- _WORK INSTRUCTION_: In full and without alteration, give the listing again.

- _THE INPUT_:
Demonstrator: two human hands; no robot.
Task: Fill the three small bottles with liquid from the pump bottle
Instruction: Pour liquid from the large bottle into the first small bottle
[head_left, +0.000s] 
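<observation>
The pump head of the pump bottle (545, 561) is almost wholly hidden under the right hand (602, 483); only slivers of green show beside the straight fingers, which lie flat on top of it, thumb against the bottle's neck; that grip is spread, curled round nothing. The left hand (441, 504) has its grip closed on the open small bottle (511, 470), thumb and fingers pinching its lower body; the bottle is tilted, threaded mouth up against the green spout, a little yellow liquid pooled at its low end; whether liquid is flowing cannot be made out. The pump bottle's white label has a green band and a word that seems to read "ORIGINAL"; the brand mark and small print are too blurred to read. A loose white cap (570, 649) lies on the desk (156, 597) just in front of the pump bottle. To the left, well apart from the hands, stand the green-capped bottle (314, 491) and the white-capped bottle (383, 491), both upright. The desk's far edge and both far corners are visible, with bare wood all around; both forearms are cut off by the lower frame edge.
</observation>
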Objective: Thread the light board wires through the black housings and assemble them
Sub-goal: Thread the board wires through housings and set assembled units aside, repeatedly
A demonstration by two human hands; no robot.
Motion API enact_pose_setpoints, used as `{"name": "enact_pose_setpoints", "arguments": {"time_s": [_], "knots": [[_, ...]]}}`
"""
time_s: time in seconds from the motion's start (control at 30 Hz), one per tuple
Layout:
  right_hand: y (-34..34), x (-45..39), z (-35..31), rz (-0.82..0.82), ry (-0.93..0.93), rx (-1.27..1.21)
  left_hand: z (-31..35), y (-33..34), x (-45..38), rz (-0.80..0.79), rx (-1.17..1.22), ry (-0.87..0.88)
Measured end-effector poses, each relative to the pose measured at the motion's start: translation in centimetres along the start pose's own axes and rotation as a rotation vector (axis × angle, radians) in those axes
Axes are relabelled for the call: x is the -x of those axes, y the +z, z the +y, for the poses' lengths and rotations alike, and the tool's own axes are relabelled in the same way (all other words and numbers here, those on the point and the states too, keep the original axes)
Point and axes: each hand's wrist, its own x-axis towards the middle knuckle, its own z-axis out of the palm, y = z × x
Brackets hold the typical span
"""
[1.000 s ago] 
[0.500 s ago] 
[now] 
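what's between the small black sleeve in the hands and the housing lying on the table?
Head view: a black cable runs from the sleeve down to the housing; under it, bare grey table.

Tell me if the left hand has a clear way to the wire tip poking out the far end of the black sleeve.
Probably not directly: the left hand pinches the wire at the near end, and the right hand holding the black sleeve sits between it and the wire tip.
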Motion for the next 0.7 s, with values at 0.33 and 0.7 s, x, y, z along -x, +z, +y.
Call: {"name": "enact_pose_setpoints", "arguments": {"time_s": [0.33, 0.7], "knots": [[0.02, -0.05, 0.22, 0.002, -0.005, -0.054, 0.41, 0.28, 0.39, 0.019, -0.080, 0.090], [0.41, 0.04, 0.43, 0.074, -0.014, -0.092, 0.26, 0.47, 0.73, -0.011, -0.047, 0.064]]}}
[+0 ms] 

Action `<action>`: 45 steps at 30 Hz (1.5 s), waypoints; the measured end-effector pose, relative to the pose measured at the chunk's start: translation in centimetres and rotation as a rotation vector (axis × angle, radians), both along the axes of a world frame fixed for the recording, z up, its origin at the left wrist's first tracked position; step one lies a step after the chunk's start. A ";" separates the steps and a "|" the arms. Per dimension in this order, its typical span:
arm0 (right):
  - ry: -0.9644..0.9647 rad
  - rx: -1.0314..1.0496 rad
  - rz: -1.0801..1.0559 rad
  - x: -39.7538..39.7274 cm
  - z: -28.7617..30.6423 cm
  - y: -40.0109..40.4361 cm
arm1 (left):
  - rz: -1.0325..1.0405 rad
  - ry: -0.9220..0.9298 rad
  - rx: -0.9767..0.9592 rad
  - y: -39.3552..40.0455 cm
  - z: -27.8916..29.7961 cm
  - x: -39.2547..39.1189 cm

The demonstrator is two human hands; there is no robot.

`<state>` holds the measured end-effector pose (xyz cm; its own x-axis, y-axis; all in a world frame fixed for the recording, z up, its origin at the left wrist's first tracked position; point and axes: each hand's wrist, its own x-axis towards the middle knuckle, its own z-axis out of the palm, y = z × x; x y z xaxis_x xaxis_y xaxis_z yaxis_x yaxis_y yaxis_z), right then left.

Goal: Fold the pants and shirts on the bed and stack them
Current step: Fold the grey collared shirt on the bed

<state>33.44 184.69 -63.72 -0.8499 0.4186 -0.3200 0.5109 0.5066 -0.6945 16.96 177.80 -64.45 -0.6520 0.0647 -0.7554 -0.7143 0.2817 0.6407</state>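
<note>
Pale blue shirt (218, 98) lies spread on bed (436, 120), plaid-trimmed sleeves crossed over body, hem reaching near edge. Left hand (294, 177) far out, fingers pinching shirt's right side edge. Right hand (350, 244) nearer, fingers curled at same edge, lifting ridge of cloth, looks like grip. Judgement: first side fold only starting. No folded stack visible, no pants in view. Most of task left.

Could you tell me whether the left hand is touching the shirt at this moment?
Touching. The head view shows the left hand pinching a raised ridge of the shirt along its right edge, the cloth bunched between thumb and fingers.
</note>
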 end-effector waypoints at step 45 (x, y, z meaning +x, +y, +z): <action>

- _TASK OUTPUT_:
Demonstrator: two human hands; no robot.
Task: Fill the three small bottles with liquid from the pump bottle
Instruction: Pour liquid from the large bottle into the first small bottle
[head_left, +0.000s] 
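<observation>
The pump head of the pump bottle (545, 561) is almost wholly hidden under the right hand (602, 483); only slivers of green show beside the straight fingers, which lie flat on top of it, thumb against the bottle's neck; that grip is spread, curled round nothing. The left hand (441, 504) has its grip closed on the open small bottle (511, 470), thumb and fingers pinching its lower body; the bottle is tilted, threaded mouth up against the green spout, a little yellow liquid pooled at its low end; whether liquid is flowing cannot be made out. The pump bottle's white label has a green band and a word that seems to read "ORIGINAL"; the brand mark and small print are too blurred to read. A loose white cap (570, 649) lies on the desk (156, 597) just in front of the pump bottle. To the left, well apart from the hands, stand the green-capped bottle (314, 491) and the white-capped bottle (383, 491), both upright. The desk's far edge and both far corners are visible, with bare wood all around; both forearms are cut off by the lower frame edge.
</observation>
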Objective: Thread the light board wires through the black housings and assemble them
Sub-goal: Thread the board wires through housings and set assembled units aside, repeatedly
A demonstration by two human hands; no robot.
Motion API enact_pose_setpoints, used as `{"name": "enact_pose_setpoints", "arguments": {"time_s": [_], "knots": [[_, ...]]}}`
"""
time_s: time in seconds from the motion's start (control at 30 Hz), one per tuple
Layout:
  right_hand: y (-34..34), x (-45..39), z (-35..31), rz (-0.82..0.82), ry (-0.93..0.93), rx (-1.27..1.21)
  left_hand: z (-31..35), y (-33..34), x (-45..38), rz (-0.80..0.79), rx (-1.17..1.22), ry (-0.87..0.88)
Measured end-effector poses, each relative to the pose measured at the motion's start: translation in centimetres along the start pose's own axes and rotation as a rotation vector (axis × angle, radians) in those axes
Axes are relabelled for the call: x is the -x of those axes, y the +z, z the +y, for the poses' lengths and rotations alike, and the tool's own axes are relabelled in the same way (all other words and numbers here, those on the point and the states too, keep the original axes)
Point and axes: each hand's wrist, its own x-axis towards the middle knuckle, its own z-axis out of the palm, y = z × x
Brackets hold the typical span
"""
[1.000 s ago] 
[0.500 s ago] 
[now] 
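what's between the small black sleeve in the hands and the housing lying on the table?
Head view: a black cable runs from the sleeve down to the housing; under it, bare grey table.

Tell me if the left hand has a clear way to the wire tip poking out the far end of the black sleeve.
Probably not directly: the left hand pinches the wire at the near end, and the right hand holding the black sleeve sits between it and the wire tip.
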Motion for the next 0.7 s, with values at 0.33 and 0.7 s, x, y, z along -x, +z, +y.
Call: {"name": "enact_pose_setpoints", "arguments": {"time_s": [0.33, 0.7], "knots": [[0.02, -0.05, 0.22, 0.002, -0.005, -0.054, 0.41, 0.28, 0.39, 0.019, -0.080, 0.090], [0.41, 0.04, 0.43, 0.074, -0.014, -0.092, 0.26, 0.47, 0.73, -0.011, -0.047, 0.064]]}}
[+0 ms] 

Action `<action>`: 45 steps at 30 Hz (1.5 s), waypoints; the measured end-effector pose, relative to the pose measured at the chunk's start: translation in centimetres and rotation as a rotation vector (axis × angle, radians), both along the axes of a world frame fixed for the recording, z up, its origin at the left wrist's first tracked position; step one lies a step after the chunk's start. A ";" separates the steps and a "|" the arms. Per dimension in this order, its typical span:
arm0 (right):
  - ry: -0.9644..0.9647 rad
  - rx: -1.0314..1.0496 rad
  - rz: -1.0801..1.0559 rad
  - x: -39.7538..39.7274 cm
  - z: -28.7617..30.6423 cm
  - y: -40.0109..40.4361 cm
arm1 (left):
  - rz: -1.0325..1.0405 rad
  - ry: -0.9220..0.9298 rad
  - rx: -0.9767..0.9592 rad
  - y: -39.3552..40.0455 cm
  - z: -27.8916..29.7961 cm
  - x: -39.2547..39.1189 cm

The demonstrator is two human hands; there is no robot.

`<state>` holds the measured end-effector pose (xyz cm; its own x-axis, y-axis; all in a world frame fixed for the recording, z up, its origin at the left wrist's first tracked position; point and axes: each hand's wrist, its own x-axis towards the middle knuckle, its own z-axis out of the palm, y = z × x; x y z xaxis_x xaxis_y xaxis_z yaxis_x yaxis_y yaxis_z), right then left.

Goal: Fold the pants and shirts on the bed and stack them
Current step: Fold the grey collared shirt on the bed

<state>33.44 184.69 -63.72 -0.8499 0.4186 -0.3200 0.5109 0.5066 -0.6945 16.96 177.80 -64.45 -0.6520 0.0647 -0.7554 -0.7143 0.2817 0.6407</state>
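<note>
Pale blue shirt (218, 98) lies spread on bed (436, 120), plaid-trimmed sleeves crossed over body, hem reaching near edge. Left hand (294, 177) far out, fingers pinching shirt's right side edge. Right hand (350, 244) nearer, fingers curled at same edge, lifting ridge of cloth, looks like grip. Judgement: first side fold only starting. No folded stack visible, no pants in view. Most of task left.

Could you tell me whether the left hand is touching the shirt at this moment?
Touching. The head view shows the left hand pinching a raised ridge of the shirt along its right edge, the cloth bunched between thumb and fingers.
</note>
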 end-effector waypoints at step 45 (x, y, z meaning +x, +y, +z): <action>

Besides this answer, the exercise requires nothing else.